Tooverachtig is het tafereel in hoogste mate; de schitterende zonnestralen doen alle kleuren gloeien en leven, brengt in de harten der menschen vreugde, blijdschap, genot.
Heel anders gaat het toe op een Hollandsche bloemen-corso, zooals men eenige jaren geleden in het Vondelpark te Amsterdam beproefde te geven.
Het was betrokken weer, hoewel in den vollen zomer; het park zag er frisch, groen, helder uit, maar toch - de zon ontbrak, zij vermocht niet door den dikken grijzen wolkensluier te dringen. En toch, eerst als deze gouden hemelsbloem, deze reusachtige lichtroos in vollen bloei staat, eerst dan kan alle kleurenglans zich ten volle ontwikkelen. Dan worden de zachtgroene bladeren doorzichtig, dan blozen de bloemen en stralen de oogen der schoone vrouwen.
En als dan de versierde rijtuigen komen aanrollen, dan vinden de weinig verwende Amsterdammers ze mooi, en telkens ging er een juichtoon op, als de sierlijke bloemenwagens voorbijrolden en hier en daar een bloempje heen en weer werd geworpen. Maar och! zij, die getuigen waren geweest van de levendige, vroolijke feesten in Nizza en Rome, die wisten te verhalen van de ‘Bataille des fleurs’ daar gestreden, van de bestorming der voorbijgangers en van de rijtuigen door louter bloemen, hoe glimlachten die treurig! Daar werden geen bloemen gespaard, want aan rijken leent men niet. Wat zijn die enkele door den bloemist versierde huurrijtuigen in vergelijking met dien schier eindeloozen stoet eigen equipages, bedolven onder een schat van rozen, leliën, oleanders, seringen, viooltjes, oranjebloesem en wat al niet meer?

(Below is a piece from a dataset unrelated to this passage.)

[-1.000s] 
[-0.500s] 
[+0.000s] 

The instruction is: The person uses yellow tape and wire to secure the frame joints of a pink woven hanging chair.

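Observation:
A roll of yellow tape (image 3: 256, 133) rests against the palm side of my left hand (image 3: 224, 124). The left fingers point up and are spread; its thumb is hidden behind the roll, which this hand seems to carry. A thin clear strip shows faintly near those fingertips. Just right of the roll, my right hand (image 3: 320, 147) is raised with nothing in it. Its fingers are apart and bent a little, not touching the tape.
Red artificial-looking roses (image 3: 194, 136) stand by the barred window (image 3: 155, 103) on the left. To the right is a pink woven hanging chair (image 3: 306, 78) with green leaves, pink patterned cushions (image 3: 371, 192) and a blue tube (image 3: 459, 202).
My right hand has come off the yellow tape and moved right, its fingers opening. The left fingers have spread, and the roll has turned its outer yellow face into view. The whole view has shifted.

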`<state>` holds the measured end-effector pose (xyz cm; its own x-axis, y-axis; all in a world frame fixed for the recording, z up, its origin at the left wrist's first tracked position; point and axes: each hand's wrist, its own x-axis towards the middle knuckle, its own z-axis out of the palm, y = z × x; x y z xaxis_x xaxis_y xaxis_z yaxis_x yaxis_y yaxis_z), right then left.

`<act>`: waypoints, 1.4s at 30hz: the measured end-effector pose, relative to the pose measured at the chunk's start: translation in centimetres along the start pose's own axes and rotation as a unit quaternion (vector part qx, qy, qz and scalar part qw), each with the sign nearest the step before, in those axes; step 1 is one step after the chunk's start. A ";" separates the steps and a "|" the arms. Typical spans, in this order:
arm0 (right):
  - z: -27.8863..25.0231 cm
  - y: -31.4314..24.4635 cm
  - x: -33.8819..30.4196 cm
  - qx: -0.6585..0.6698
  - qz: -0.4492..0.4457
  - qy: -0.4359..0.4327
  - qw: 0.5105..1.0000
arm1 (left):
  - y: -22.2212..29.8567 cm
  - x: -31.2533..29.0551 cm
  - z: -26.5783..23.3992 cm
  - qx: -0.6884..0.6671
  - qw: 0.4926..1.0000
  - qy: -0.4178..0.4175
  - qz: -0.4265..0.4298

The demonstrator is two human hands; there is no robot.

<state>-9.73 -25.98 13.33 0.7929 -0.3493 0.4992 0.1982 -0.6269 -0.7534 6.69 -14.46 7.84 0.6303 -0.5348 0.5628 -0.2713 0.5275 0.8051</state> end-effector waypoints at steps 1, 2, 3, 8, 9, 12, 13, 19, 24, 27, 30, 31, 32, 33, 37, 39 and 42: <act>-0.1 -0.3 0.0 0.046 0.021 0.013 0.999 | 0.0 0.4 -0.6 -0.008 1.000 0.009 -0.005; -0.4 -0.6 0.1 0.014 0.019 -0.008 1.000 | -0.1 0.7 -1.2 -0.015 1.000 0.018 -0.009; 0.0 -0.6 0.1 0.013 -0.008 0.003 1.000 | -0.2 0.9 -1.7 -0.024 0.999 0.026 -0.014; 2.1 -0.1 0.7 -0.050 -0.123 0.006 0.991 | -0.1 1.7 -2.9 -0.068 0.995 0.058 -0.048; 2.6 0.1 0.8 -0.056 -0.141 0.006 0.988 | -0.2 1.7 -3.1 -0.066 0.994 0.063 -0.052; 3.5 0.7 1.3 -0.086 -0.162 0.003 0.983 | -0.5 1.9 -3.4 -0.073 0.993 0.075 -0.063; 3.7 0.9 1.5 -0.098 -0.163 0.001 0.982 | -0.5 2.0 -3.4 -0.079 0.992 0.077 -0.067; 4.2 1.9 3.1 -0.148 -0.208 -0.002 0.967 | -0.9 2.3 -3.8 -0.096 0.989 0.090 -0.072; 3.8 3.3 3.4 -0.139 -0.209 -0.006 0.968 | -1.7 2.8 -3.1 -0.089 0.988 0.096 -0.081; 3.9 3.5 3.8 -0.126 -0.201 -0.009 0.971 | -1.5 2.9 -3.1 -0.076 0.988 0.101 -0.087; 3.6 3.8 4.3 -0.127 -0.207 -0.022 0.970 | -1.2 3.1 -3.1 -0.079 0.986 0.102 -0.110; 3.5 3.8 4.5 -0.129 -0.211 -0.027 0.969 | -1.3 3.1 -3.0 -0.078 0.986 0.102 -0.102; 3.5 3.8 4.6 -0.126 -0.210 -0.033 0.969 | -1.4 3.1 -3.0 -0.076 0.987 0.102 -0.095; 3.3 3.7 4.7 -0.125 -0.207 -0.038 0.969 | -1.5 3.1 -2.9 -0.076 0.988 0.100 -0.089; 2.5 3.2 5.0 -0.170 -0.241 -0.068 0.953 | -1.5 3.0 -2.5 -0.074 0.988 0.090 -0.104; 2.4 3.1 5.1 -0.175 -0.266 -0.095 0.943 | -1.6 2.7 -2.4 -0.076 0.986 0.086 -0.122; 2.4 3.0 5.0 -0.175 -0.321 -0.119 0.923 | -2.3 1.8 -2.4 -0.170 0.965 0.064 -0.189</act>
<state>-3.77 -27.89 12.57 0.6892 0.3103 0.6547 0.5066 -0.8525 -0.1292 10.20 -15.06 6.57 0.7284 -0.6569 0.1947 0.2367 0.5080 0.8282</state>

Neen, ons land is niet geschikt voor dit zuidelijke vermaak; de achtergrond ontbreekt ons, waartegen zulk een tafereel schitterend uitkomt.
In Rome worden bovendien ook de huizen en vensters van de Corso-straat rijk met bloemen versierd; de heerlijke paleizen staan daar zoo trotsch en majestueus achter, dat men geen schilderachtiger fond wenschen kan.
Ook de bloemen-corso's in Weenen zijn beroemd; daar vormt het heerlijke Prater de schoonst mogelijke omlijsting van dit prachtige tafereel. Hier hebben zij meestal in de maand Mei plaats en de groote Oostenrijksche wereld neemt er met den grootsten ijver en vuur aan deel.
Het is zeker een goede wensch voor onze lezers en lezeressen, te hopen dat ook zij cens persoonlijk zulk een feest der lente mogen bijwonen.